$n$-gram extraction and text generation

1. Bigram extraction

Write a function that extracts possible word combinations of the length $2$ from the same file, shore_leave.txt. Note that the last word of one sentence, and the first word of the next one are not a good combination.

Splitting the lines into the sentences can be easier using .split() function: it's argument can be the separator that you are intended to use.

  • Define a function bigramize(filename) that will take the name of the file as input, and return the list of bigrams.
  • Open and the file shore_leave.txt
  • Create a list that contains possible bigrams of the sentenses of this text. Do not join the words, we will need them for the next exercises.

In [ ]:
def bigramize(filename):
    pass

Test your function:


In [ ]:
bigrams = bigramize("shore_leave.txt")

2. N-gram extraction

Generalize the function from the previous exercise from bigrams (sequences of the length $2$) to $n$-grams.

  • Define a function ngramize(filename, n), where $n$ is the length of the sequence that needs to be extracted.

In [ ]:
def ngramize(filename, n):
    pass

Test your function.


In [ ]:
ngrams = ngramize("shore_leave.txt", 3)

3. Bigram-based text generation

Write a function that will generate text based on the list of bigrams.

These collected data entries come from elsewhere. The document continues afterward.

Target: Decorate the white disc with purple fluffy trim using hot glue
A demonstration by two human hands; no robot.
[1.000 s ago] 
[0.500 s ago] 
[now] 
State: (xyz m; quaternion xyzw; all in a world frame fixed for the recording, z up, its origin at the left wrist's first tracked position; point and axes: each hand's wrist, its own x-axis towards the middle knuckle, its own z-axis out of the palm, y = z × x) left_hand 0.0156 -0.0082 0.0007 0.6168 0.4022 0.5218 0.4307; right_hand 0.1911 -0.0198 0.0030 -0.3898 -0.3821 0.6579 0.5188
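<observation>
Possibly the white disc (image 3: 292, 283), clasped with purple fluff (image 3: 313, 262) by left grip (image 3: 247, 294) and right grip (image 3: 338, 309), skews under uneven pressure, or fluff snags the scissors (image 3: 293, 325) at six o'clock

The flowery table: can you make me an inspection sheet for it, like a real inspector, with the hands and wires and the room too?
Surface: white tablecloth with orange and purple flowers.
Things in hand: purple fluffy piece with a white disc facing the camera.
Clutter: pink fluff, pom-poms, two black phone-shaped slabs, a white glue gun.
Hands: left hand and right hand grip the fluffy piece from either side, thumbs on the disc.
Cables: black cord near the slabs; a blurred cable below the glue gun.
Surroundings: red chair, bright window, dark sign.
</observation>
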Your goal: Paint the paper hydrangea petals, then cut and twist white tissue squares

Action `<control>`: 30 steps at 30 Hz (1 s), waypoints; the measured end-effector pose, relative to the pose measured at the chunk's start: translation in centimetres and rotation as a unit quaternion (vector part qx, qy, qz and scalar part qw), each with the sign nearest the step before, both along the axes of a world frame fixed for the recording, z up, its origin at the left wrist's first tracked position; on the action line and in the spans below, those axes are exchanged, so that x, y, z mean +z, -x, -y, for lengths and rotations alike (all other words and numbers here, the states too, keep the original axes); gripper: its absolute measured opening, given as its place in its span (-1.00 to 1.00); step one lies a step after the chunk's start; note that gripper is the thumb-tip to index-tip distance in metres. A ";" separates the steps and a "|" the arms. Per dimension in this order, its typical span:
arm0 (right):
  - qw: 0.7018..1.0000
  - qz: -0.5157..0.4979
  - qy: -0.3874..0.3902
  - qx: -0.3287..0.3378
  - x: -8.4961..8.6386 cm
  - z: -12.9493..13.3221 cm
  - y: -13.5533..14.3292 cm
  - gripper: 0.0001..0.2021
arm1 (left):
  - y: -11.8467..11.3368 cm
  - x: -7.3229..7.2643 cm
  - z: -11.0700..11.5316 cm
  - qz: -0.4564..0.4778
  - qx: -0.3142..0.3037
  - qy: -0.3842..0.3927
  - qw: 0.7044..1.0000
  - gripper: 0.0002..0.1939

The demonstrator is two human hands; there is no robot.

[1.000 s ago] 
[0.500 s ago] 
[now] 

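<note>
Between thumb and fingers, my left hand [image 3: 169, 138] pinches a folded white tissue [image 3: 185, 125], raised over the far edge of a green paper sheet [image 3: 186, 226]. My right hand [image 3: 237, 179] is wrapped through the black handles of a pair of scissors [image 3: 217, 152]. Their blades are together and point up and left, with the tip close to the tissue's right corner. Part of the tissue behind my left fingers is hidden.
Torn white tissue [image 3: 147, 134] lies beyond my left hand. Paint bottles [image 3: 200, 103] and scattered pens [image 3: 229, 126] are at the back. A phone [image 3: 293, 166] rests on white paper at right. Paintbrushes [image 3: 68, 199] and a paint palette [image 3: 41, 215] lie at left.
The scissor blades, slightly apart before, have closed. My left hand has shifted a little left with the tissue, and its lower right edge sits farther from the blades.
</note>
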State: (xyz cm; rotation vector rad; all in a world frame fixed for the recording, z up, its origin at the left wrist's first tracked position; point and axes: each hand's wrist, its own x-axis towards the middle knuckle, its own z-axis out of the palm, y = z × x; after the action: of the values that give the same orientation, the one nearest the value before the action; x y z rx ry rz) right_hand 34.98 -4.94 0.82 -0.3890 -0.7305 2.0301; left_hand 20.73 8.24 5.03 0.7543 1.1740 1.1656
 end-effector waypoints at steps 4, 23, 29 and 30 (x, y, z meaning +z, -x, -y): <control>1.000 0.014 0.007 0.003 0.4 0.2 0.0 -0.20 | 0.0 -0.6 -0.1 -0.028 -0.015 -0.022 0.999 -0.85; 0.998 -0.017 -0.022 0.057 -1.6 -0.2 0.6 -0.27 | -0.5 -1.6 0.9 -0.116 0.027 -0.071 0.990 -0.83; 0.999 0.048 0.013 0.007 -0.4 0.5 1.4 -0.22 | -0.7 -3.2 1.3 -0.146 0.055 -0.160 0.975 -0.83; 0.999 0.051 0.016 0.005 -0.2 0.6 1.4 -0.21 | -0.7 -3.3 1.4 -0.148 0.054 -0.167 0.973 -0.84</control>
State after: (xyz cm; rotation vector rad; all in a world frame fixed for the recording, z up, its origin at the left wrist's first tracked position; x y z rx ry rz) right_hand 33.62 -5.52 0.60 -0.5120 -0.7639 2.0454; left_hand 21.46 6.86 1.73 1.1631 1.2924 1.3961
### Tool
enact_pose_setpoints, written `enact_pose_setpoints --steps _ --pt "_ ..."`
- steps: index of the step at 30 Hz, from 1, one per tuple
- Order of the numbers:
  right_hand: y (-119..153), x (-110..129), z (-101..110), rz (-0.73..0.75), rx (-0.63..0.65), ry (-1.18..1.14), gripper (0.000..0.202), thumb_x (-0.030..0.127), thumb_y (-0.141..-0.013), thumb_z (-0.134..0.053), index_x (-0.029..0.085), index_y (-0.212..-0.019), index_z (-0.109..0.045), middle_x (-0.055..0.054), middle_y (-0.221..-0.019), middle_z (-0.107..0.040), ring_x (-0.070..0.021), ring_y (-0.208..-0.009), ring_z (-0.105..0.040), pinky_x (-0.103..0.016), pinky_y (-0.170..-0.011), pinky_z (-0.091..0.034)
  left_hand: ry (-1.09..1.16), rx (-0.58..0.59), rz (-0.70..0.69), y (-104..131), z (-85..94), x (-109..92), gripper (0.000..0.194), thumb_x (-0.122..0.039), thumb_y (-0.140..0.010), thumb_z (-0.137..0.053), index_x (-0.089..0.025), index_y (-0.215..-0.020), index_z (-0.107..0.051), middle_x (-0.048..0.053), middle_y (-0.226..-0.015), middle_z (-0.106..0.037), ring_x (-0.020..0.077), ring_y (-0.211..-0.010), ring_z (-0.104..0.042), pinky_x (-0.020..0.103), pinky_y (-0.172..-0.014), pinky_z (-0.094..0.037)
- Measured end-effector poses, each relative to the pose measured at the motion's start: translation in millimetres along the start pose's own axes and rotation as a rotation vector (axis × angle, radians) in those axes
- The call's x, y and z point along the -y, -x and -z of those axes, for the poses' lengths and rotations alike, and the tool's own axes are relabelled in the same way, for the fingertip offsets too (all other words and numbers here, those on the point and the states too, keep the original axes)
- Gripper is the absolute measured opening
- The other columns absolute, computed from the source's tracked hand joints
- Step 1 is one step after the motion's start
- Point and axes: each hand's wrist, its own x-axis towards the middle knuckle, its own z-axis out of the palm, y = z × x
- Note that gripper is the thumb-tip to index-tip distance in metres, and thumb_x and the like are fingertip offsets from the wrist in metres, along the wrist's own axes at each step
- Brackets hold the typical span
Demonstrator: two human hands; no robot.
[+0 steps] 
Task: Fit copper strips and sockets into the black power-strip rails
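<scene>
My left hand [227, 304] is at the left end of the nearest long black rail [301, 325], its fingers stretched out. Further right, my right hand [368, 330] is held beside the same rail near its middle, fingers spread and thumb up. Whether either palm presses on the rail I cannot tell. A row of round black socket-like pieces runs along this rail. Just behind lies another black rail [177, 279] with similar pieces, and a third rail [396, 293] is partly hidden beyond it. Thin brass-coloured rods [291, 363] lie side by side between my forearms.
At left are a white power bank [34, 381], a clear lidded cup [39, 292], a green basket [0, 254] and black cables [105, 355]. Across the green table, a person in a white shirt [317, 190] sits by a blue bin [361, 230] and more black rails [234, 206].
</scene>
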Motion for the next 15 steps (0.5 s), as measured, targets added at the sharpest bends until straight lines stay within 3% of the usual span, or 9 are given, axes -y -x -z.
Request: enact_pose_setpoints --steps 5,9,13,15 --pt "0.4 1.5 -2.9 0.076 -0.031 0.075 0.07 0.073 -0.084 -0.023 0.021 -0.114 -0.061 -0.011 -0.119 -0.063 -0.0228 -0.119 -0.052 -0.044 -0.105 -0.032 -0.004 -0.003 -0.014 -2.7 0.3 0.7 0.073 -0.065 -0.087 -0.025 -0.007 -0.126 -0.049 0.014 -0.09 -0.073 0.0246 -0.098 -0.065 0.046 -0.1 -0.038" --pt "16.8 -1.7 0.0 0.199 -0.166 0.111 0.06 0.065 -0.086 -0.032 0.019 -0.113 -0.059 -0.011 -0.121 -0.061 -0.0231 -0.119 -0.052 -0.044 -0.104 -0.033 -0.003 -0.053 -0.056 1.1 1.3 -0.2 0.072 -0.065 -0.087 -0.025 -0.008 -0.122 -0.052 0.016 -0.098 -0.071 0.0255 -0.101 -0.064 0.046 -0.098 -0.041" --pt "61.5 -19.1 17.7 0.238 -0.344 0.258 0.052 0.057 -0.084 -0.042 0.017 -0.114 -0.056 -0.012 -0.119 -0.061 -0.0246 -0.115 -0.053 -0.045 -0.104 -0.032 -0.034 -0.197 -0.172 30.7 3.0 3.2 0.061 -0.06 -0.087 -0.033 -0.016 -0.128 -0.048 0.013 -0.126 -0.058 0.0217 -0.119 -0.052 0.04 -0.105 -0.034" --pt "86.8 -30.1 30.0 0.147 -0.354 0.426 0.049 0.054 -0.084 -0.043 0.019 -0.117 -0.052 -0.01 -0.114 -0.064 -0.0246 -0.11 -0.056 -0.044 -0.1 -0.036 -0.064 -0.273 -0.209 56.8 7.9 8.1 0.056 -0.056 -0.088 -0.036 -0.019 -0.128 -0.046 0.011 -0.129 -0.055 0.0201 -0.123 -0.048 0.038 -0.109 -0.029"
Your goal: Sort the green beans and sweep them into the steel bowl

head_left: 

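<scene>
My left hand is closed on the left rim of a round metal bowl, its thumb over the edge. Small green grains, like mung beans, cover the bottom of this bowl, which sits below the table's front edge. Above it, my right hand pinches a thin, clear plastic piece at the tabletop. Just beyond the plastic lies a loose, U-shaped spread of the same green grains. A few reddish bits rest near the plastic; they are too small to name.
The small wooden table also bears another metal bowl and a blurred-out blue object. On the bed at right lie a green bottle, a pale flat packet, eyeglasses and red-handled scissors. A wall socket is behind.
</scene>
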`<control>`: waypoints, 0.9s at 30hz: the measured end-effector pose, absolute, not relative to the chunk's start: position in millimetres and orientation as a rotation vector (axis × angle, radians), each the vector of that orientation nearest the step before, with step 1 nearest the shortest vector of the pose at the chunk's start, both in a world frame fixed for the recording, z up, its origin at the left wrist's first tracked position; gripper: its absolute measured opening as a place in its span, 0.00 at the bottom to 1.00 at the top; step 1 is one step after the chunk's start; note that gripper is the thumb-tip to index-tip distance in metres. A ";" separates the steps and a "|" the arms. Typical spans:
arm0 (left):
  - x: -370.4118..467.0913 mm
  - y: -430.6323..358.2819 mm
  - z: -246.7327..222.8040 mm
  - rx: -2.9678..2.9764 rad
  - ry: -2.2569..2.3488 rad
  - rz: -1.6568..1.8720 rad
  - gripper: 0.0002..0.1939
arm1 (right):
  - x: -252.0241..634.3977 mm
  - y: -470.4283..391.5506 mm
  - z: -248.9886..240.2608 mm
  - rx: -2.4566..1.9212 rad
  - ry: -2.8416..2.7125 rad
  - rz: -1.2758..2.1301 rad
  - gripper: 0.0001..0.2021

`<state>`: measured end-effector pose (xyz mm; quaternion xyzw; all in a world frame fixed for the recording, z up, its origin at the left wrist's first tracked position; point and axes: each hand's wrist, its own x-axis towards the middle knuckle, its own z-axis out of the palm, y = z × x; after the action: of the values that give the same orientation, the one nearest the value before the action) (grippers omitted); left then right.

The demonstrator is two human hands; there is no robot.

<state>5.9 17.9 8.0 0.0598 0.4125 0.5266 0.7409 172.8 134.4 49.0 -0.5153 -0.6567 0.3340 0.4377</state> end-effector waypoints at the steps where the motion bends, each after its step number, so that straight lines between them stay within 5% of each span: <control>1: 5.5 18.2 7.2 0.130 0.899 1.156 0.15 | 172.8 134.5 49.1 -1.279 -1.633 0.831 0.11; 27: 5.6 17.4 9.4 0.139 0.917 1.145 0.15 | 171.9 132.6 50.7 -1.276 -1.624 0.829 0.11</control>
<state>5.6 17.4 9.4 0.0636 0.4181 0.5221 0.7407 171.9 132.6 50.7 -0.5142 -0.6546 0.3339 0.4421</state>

  • Define a function generate(bigrams, word=None, maxlen=20), where bigrams is a list of bigrams, word is the first word in the generated sentence, and maxlen is the maximum length of the resulting sentence.
  • If the initial word is either not provided or is not used non-finally in the text, randomly rewrite that word as any available one.
  • Generate sequence of the length maxlen when possible. If there are no continuations of some word, just return the current sequence,

In [ ]:
def generate(bigrams, word=None, maxlen=20):
    pass

Test your function.


In [ ]:
print(generate(bigrams))
print(generate(bigrams, "flowers"))        # shouldn't rewrite the word
print(generate(bigrams, "sequential", 10)) # should rewrite the word

In [ ]: